Transcription, pictures excluded: write out the data below exactly.

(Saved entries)
%%
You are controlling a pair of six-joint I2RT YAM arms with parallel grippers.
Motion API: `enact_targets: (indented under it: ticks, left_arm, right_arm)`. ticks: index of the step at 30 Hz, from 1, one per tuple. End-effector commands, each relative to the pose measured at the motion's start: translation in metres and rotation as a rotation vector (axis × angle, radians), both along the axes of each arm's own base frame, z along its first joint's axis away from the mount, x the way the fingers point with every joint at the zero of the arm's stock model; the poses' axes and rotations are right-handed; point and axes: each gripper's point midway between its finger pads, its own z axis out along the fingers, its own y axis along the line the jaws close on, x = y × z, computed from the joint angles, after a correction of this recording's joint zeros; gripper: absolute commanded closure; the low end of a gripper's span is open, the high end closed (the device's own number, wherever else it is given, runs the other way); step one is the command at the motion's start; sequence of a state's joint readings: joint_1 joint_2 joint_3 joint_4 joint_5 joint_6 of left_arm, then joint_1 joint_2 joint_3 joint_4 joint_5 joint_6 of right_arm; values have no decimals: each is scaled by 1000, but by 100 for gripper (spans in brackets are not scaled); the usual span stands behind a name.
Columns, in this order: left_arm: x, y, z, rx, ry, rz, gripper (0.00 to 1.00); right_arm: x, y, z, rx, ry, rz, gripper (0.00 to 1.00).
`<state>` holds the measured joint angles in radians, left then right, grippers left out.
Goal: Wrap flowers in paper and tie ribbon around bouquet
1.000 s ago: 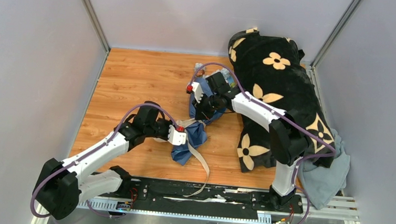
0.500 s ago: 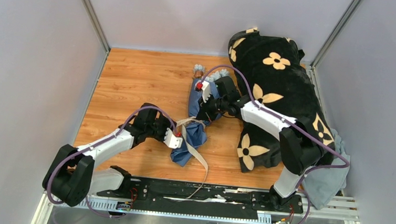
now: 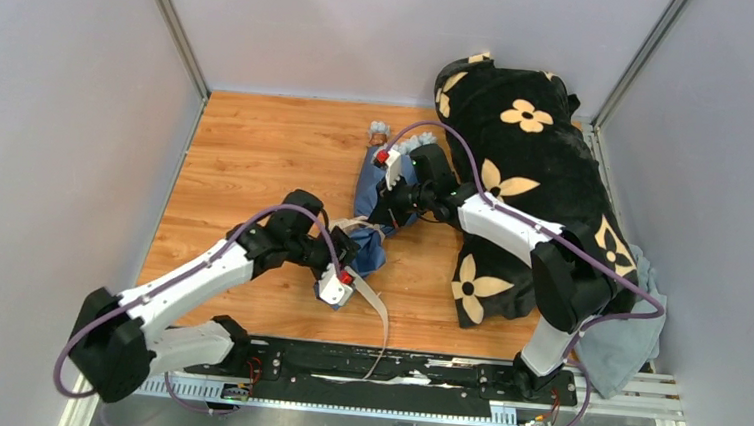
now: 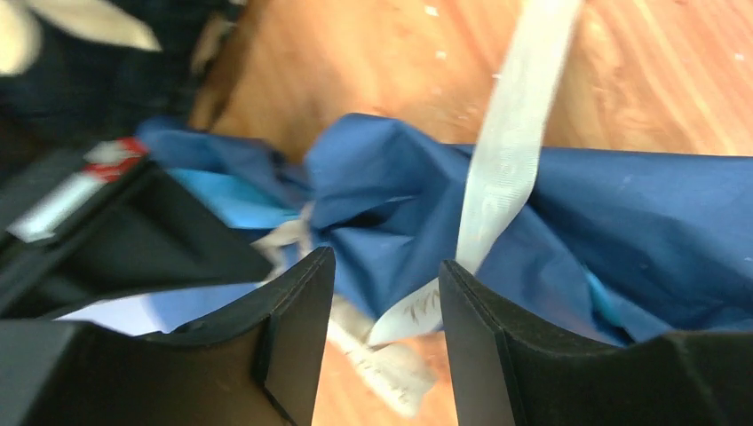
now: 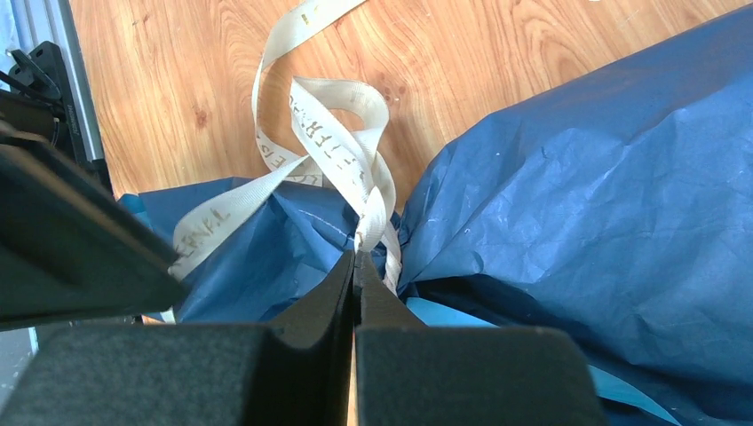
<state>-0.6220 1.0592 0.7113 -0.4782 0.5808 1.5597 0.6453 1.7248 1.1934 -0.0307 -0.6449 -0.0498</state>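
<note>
The bouquet (image 3: 370, 187) lies on the wooden table, a cone of navy paper (image 5: 586, 169) with light blue showing inside. Pale flowers (image 3: 379, 130) poke out at its far end. The cream ribbon (image 5: 333, 120) loops around the pinched narrow part, and one tail (image 3: 378, 308) trails toward the near edge. My right gripper (image 5: 357, 257) is shut on the ribbon where it crosses the paper, seen from above at the bouquet's middle (image 3: 380, 216). My left gripper (image 4: 386, 266) stands open at the narrow end (image 3: 353, 261). A ribbon strand (image 4: 497, 169) hangs loose between its fingers.
A black plush blanket (image 3: 541, 174) with cream flower prints is heaped along the right side. A grey-blue cloth (image 3: 625, 341) lies under its near end. Grey walls close in the table on the left, the back and the right. A black rail (image 3: 372, 368) runs along the near edge.
My left gripper has opened, let go of the bouquet's narrow end and turned there. My right gripper closed on the ribbon and shifted slightly along the bouquet.
</note>
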Motion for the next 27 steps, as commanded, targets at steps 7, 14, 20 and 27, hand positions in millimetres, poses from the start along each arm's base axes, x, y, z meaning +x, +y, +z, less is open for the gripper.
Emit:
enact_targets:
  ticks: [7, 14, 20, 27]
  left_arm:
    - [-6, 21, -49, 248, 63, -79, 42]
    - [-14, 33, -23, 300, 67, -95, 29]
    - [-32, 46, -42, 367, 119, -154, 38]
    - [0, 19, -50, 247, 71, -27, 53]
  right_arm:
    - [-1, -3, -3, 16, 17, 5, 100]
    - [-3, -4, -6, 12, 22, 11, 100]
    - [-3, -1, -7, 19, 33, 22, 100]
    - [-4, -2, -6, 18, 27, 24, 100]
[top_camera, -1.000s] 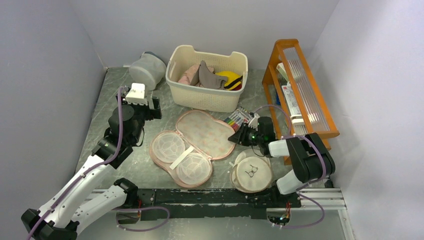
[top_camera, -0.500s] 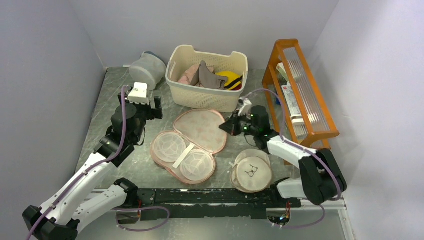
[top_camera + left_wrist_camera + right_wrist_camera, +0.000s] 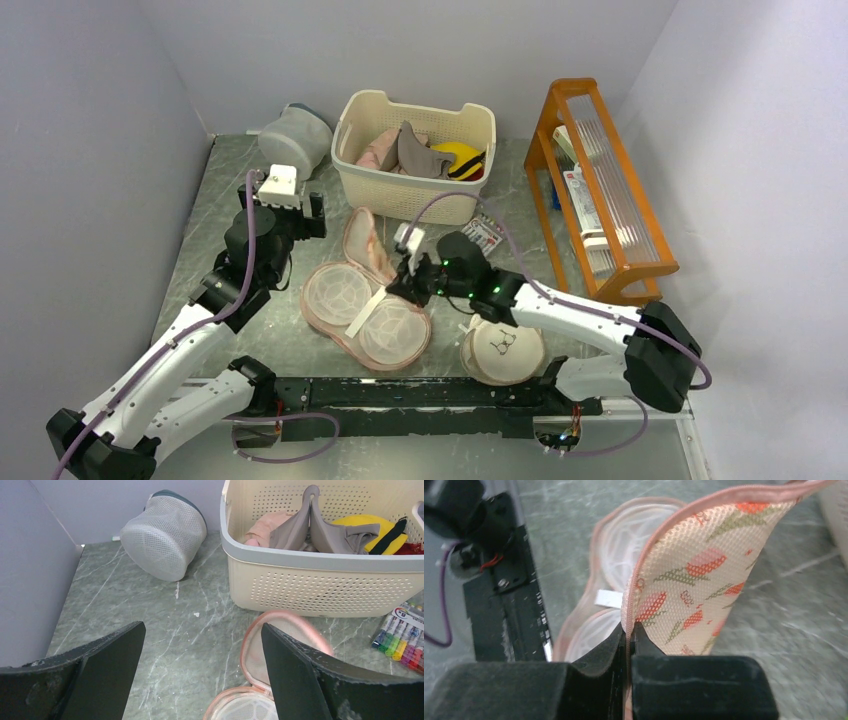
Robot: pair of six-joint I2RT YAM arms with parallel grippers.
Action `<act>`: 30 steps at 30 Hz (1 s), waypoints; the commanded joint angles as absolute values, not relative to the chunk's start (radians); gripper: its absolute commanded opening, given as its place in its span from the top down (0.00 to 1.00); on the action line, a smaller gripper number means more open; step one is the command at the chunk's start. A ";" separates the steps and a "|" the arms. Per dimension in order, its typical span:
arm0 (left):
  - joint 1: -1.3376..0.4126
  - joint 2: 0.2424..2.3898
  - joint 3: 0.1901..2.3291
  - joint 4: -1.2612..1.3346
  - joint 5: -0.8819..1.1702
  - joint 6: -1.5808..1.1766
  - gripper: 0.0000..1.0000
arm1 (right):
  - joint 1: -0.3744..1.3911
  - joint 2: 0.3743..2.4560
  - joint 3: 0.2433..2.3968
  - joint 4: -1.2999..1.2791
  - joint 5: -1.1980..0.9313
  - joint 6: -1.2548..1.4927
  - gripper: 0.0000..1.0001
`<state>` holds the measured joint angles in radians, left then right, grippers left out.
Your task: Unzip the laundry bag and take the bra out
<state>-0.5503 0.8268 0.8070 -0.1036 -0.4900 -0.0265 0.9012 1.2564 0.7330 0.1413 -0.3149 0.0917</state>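
Note:
The laundry bag (image 3: 362, 318) lies unzipped mid-table, its lower half showing two white mesh cups. Its floral lid (image 3: 362, 245) stands up on edge. My right gripper (image 3: 403, 286) is shut on the lid's zip rim; in the right wrist view the floral lid (image 3: 694, 575) rises from the closed jaws of the gripper (image 3: 629, 630). The taupe bra (image 3: 415, 152) lies in the cream basket (image 3: 410, 197), among pink and yellow items; it also shows in the left wrist view (image 3: 320, 530). My left gripper (image 3: 300, 215) is open and empty, left of the bag, with the lid (image 3: 260, 650) between its fingers.
A grey mesh round pouch (image 3: 295, 138) sits at the back left. A round cream pouch with a glasses drawing (image 3: 503, 345) lies under my right arm. Markers (image 3: 482, 232) lie by the basket. An orange rack (image 3: 600, 180) stands on the right. A black rail (image 3: 400, 392) runs along the front.
My right gripper has swung left from beside the markers, carrying the lid's rim up and over. The lid went from lying flat open to standing on edge. The left arm barely moved.

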 commanded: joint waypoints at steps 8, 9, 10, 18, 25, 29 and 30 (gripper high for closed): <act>-0.541 0.831 0.835 -0.098 -0.489 -0.028 0.03 | 1.139 1.377 0.761 -0.044 -0.359 -0.036 1.00; -0.541 0.833 0.836 -0.100 -0.485 -0.030 0.02 | 1.142 1.394 0.744 -0.029 -0.391 -0.021 1.00; -0.541 0.834 0.840 -0.103 -0.483 -0.031 0.02 | 1.145 1.412 0.715 -0.005 -0.423 -0.005 1.00; -0.541 0.838 0.833 -0.098 -0.485 -0.031 0.03 | 1.144 1.529 0.587 0.301 -0.447 0.187 0.97; -0.541 0.843 0.842 -0.106 -0.471 -0.035 0.02 | 1.143 1.426 0.557 0.255 -0.377 0.189 0.65; -0.541 0.827 0.835 -0.102 -0.481 -0.035 0.02 | 1.144 1.346 0.515 0.278 -0.386 0.205 0.39; -0.541 0.824 0.834 -0.099 -0.483 -0.035 0.02 | 1.143 1.332 0.501 0.305 -0.390 0.219 0.34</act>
<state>-0.5503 0.8444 0.8070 -0.1055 -0.4885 -0.0269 1.1400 1.3964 0.5446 0.2363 -0.3927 0.1871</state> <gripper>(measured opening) 0.978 0.573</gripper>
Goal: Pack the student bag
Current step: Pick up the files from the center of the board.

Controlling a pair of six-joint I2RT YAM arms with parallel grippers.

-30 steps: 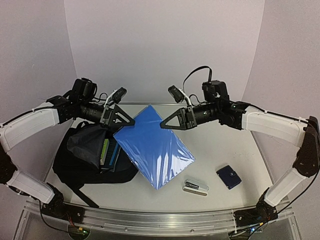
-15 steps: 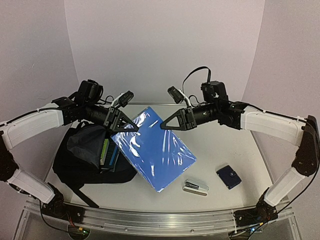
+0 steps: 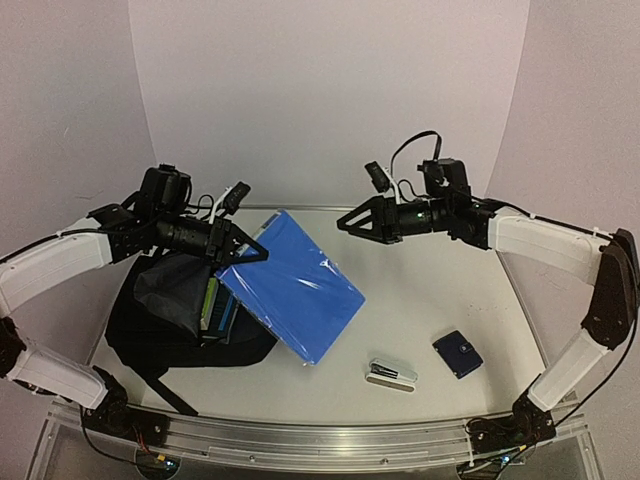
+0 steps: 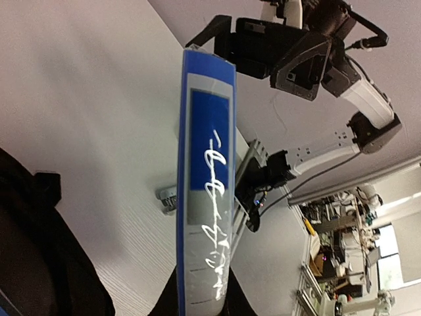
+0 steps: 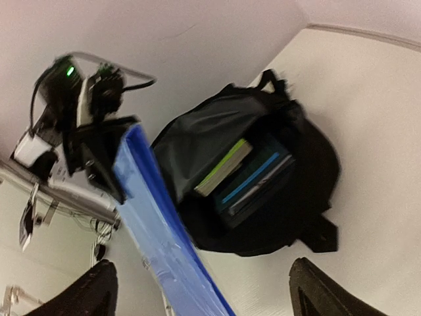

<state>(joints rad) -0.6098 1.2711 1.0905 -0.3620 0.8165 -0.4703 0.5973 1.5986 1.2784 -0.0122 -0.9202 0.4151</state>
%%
Task response:
You are controlling a pair of six-joint I2RT YAM arms with parallel grippers.
Motion API: `enact_targets: (indented under it: ticks, left_arm, right_arm)`. ticks: index of the step at 30 Hz, from 1, one per tuple. End-effector commands, each relative to the pose measured at the motion's start: translation in metres and rotation as a rotation vector (axis × angle, radians), both along the axes of each arm's own base frame, z along its first joint's axis away from the mount, x the way the fingers point with every joint at the zero of the arm's stock model; the poses' axes and rotations are right-handed; point and axes: each gripper's point midway between its finger pads, its own z axis out along the fingers, its own y axis along the line the jaws close on, x = y × z, computed from the joint angles, after a correction of this recording's joint zeros; gripper: absolute commanded closure; the low end of a gripper's span is open, the high end closed (the device's own number, wherever else it is given, runs the other way); step one is the command at the motion's start; sequence of a state's joint readings: joint_1 joint_2 joint_3 joint_4 joint_5 joint_6 of left_arm, then joint_1 joint_2 joint_3 joint_4 joint_5 joint_6 of right_arm; values have no decimals: each is scaled by 1000, but by 100 for gripper (spans in brackets are not scaled); the usual span stands behind a name.
Columns, in this order: left_arm: x, y, z, rx, ry, rz, gripper (0.00 to 1.00); right_arm: x, y, z, rx, ry, rz, gripper (0.00 to 1.00).
`<state>` holds the measured joint angles in radians, left then right, grippers left out.
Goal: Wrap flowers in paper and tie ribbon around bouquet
1.000 s ago: 
0.500 s ago: 
now: 
now: 
now: 
<state>-0.6220 1.0592 0.7113 -0.4782 0.5808 1.5597 0.6453 1.7248 1.1934 -0.0307 -0.6449 -0.0498</state>
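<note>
The bouquet (image 3: 370, 187) lies on the wooden table, a cone of navy paper (image 5: 586, 169) with light blue showing inside. Pale flowers (image 3: 379, 130) poke out at its far end. The cream ribbon (image 5: 333, 120) loops around the pinched narrow part, and one tail (image 3: 378, 308) trails toward the near edge. My right gripper (image 5: 357, 257) is shut on the ribbon where it crosses the paper, seen from above at the bouquet's middle (image 3: 380, 216). My left gripper (image 4: 386, 266) stands open at the narrow end (image 3: 353, 261). A ribbon strand (image 4: 497, 169) hangs loose between its fingers.
A black plush blanket (image 3: 541, 174) with cream flower prints is heaped along the right side. A grey-blue cloth (image 3: 625, 341) lies under its near end. Grey walls close in the table on the left, the back and the right. A black rail (image 3: 372, 368) runs along the near edge.
My left gripper has opened, let go of the bouquet's narrow end and turned there. My right gripper closed on the ribbon and shifted slightly along the bouquet.
</note>
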Motion for the next 27 steps, as commanded, targets at steps 7, 14, 20 and 27, hand positions in millimetres, poses from the start along each arm's base axes, x, y, z meaning +x, +y, +z, less is open for the gripper.
Emit:
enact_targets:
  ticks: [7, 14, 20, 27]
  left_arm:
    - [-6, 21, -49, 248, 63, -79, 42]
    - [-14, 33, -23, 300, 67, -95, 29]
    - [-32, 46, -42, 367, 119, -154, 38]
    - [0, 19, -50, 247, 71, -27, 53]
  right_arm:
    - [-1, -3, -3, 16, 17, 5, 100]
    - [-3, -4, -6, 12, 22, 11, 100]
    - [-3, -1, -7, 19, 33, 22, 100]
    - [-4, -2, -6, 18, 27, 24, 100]
[top_camera, -1.000s] 
[top_camera, -0.500s] 
[top_camera + left_wrist_camera + right_wrist_camera, +0.000s] 
Robot: pair of six-joint I2RT YAM arms with parallel grippers.
Action `<act>`: 30 steps at 30 Hz (1 s), waypoints; the commanded joint angles as absolute values, not relative to the chunk's start (radians); gripper: its absolute commanded opening, given as its place in its span from the top down (0.00 to 1.00); on the action line, a smaller gripper number means more open; step one is the command at the chunk's start. A ";" separates the steps and a "|" the arms. Per dimension in order, its typical span:
arm0 (left):
  - joint 1: -1.3376..0.4126
  - joint 2: 0.2424..2.3898
  - joint 3: 0.1901..2.3291
  - joint 4: -1.2612..1.3346
  - joint 5: -0.8819..1.1702
  - joint 6: -1.5808..1.1766
  - gripper: 0.0000..1.0000
arm1 (right):
  - joint 1: -0.3744..1.3911
  - joint 2: 0.3743..2.4560
  - joint 3: 0.2433..2.3968
  - joint 4: -1.2999..1.2791
  - joint 5: -1.1980..0.9313
  - joint 6: -1.2548..1.4927
  - gripper: 0.0000..1.0001
`<state>` holds the measured joint angles in radians, left then right, grippers left out.
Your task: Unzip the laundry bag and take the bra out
<state>-0.5503 0.8268 0.8070 -0.1036 -0.4900 -0.0265 0.9012 1.2564 0.7330 0.1413 -0.3149 0.0917</state>
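Note:
The laundry bag (image 3: 362, 318) lies unzipped mid-table, its lower half showing two white mesh cups. Its floral lid (image 3: 362, 245) stands up on edge. My right gripper (image 3: 403, 286) is shut on the lid's zip rim; in the right wrist view the floral lid (image 3: 694, 575) rises from the closed jaws of the gripper (image 3: 629, 630). The taupe bra (image 3: 415, 152) lies in the cream basket (image 3: 410, 197), among pink and yellow items; it also shows in the left wrist view (image 3: 320, 530). My left gripper (image 3: 300, 215) is open and empty, left of the bag, with the lid (image 3: 260, 650) between its fingers.
A grey mesh round pouch (image 3: 295, 138) sits at the back left. A round cream pouch with a glasses drawing (image 3: 503, 345) lies under my right arm. Markers (image 3: 482, 232) lie by the basket. An orange rack (image 3: 600, 180) stands on the right. A black rail (image 3: 400, 392) runs along the front.
My right gripper has swung left from beside the markers, carrying the lid's rim up and over. The lid went from lying flat open to standing on edge. The left arm barely moved.
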
 commanded: joint waypoints at steps 8, 9, 10, 18, 25, 29 and 30 (gripper high for closed): <act>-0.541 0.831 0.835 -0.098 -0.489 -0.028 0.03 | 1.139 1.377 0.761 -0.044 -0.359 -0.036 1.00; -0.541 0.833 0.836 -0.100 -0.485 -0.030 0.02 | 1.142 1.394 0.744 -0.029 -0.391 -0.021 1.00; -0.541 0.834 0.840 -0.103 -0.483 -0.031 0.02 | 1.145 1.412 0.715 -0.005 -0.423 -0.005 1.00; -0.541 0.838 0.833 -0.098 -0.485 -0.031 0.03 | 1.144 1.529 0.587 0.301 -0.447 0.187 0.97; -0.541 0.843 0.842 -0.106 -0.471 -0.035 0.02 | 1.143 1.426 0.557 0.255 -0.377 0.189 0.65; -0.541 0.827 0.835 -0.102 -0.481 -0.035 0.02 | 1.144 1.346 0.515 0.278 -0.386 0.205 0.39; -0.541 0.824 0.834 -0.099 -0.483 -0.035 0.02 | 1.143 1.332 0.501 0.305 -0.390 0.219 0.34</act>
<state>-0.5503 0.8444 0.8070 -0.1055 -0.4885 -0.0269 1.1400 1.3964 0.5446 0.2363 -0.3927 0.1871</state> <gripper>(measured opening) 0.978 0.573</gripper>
Goal: Pack the student bag
Current step: Pick up the files from the center of the board.

Controlling a pair of six-joint I2RT YAM arms with parallel grippers.

-30 steps: 
-15 steps: 
+0 steps: 
+0 steps: 
+0 steps: 

<state>(joints rad) -0.6098 1.2711 1.0905 -0.3620 0.8165 -0.4703 0.5973 1.5986 1.2784 -0.0122 -0.9202 0.4151</state>

No more work is needed on this exercise.